I think Thackeray betrays his own adoration of her, too, by making Amelia so wet and George so very worthy of her disdain (my own favourite bits are when she hurls the book back at the patronising Pnkerton and when she rips everyone off after Waterloo)!
Rohan, It’s great to see that you are teaching _Vanity Fair_. Too many teachers have given up on it with the excuse that it is too long for the students to get through. I find that it is the Victorian novel I tire of least. And there are always some students who love it. I think the illustrations help too; students are good at analyzing the interaction of text and image.
"Too long”? I don’t understand the meaning of the words…
Later this term we’re doing Bleak House. In retrospect, Vanity Fair will look, well, shorter. I tell them Bleak House is my gift to them: after that, no book they are assigned will intimidate them, at least not because it’s long. (Of course, I figure it’s a gift in lots of other ways too.)

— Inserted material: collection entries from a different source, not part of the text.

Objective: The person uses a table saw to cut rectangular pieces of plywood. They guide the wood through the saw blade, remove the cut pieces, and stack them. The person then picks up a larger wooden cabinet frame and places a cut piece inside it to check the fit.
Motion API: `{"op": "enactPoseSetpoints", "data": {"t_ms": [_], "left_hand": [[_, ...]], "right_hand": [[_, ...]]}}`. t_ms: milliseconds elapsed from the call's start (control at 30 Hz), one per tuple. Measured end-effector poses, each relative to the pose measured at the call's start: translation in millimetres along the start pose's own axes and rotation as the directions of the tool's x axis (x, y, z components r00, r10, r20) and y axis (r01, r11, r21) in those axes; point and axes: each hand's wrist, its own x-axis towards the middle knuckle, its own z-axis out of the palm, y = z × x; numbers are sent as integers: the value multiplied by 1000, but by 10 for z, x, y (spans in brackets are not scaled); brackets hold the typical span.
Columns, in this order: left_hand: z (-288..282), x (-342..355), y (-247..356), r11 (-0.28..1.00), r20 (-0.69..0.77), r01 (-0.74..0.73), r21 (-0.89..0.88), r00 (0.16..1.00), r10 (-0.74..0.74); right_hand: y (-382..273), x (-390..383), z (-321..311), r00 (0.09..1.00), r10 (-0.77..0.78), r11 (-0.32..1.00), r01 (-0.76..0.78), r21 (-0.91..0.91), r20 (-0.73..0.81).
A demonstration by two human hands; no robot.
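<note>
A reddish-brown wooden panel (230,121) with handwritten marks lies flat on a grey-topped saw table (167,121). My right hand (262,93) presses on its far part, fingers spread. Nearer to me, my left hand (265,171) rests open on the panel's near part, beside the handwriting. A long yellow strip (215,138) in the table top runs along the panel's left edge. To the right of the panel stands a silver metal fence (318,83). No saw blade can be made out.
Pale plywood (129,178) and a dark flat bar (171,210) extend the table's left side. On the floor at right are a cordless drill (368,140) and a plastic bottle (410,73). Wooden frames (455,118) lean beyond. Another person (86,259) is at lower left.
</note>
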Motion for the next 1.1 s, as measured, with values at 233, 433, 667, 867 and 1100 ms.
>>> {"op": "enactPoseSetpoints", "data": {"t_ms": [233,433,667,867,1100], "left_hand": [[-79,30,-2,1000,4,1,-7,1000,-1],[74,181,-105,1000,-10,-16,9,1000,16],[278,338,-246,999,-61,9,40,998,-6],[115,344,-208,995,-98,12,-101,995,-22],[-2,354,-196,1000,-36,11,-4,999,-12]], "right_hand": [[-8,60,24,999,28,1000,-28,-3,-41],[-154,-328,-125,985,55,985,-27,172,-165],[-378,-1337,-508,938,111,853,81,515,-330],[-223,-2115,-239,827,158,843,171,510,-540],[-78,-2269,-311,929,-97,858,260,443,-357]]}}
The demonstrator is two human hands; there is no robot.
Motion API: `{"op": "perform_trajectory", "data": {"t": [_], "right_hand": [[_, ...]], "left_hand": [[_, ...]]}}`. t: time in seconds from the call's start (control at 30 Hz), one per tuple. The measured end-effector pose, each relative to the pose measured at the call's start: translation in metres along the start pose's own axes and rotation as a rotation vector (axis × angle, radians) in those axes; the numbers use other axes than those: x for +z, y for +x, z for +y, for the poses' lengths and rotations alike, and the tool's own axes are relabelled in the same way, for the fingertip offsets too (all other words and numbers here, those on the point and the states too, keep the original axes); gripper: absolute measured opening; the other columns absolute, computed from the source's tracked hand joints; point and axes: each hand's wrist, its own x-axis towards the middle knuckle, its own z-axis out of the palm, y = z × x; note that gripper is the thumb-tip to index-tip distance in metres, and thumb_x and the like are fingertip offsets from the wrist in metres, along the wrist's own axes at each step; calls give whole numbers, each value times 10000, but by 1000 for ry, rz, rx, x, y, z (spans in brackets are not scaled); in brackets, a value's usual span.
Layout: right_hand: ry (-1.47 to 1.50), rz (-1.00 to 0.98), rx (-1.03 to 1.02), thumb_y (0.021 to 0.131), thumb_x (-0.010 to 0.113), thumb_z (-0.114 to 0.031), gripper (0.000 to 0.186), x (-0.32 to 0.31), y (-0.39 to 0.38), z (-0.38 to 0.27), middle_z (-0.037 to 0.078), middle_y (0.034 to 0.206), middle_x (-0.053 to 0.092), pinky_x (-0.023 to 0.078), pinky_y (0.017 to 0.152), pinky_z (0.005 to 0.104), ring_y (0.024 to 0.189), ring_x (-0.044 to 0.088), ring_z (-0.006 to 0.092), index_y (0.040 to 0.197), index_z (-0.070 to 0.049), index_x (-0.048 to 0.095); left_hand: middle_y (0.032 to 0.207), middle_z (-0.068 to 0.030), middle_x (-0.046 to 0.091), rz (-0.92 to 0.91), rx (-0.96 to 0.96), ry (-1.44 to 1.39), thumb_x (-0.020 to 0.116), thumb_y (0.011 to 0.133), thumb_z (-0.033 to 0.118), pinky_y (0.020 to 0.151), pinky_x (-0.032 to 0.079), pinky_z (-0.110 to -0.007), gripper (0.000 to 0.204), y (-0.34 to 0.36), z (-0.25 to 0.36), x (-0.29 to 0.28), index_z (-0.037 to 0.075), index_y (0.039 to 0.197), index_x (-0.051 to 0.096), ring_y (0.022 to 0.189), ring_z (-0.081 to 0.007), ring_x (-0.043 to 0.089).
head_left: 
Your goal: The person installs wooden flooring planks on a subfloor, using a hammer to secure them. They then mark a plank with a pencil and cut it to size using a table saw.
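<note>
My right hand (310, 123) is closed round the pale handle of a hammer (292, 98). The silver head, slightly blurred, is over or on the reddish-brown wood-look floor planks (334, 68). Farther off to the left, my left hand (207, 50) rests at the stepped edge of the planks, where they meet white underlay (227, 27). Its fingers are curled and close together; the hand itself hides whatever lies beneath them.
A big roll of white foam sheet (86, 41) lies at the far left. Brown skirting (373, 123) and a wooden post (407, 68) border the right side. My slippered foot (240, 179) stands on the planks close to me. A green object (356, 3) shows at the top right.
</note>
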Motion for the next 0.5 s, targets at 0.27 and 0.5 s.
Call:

In How to Read a Novel, John Sutherland says Vanity Fair is his ‘desert island’ book. I’m not convinced it would hold up that well over time, but I haven’t tired of it yet either. Maybe its lack of popular currency (despite Reese Witherspoon’s [appalling] big-screen version) is part of what keeps it fresh: the students have no preconceptions or expectations, and I get to play along while they get pleasantly surprised. Teaching Jane Austen isn’t really like that: they expect to like it, they get what they expect, and I increasingly feel I don’t bring all that much new to their experience.